I really liked the way this problem was set up! Part 1 almost forces you to write a comparison function, and then Part 2 has you use it. That's good lesson planning.

We can cheat a little bit in the parsing section of this problem. Python, like many scripting languages, has an eval function that lets you evaluate a string of code and returns the result. Since the file is formatted as valid Python code, eval does all the heavy lifting for us! Executing arbitrary code downloaded from the internet is dangerous though (although eval isn't as dangerous as exec), so I took a cursory glance through the file before doing this.
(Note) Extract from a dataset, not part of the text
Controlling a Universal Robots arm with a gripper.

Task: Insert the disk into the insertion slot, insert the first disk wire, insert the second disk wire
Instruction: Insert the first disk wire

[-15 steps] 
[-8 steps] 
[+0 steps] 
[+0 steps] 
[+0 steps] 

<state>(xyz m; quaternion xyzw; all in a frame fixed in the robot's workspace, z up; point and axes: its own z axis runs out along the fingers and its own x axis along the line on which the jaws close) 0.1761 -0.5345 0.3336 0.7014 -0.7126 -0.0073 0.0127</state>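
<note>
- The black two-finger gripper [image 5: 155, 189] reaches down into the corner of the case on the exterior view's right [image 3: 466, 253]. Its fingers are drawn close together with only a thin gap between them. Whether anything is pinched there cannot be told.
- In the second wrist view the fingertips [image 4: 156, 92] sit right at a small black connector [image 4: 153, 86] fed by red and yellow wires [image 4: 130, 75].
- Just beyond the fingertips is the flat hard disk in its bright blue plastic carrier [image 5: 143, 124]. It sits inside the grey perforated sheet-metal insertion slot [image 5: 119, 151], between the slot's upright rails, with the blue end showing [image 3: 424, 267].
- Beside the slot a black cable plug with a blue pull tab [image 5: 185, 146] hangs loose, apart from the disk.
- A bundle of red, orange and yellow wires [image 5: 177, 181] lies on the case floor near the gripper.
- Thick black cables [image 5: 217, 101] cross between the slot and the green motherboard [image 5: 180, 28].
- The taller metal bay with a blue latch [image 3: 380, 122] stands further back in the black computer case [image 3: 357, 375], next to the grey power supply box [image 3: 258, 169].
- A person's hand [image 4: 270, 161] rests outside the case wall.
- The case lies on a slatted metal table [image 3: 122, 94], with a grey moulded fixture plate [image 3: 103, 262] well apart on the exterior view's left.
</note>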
Advent of Code is sort of a trusted source, so I didn't worry too much, but better safe than sorry!

The comparison algorithm is recursive, so I made my compare function recursive as well. I think it reads pretty well! (Quick note here: I recently learned if-statements in Python could be one line. That's a boon for readability! I guess I just never tried it before.) I also decided to make an enum for the comparison results.

class Order(IntEnum):
    CORRECT = -1
    INDETERMINATE = 0
    INCORRECT = 1

I could've just returned an integer, but I think the enum helps with readability. This did cause me a problem later on, as in Python, the default Enum class isn't comparable to integers. But they also provide IntEnum, which solved that issue. The choices of values doesn't matter for part one, but in part two, these choices sort the list correctly.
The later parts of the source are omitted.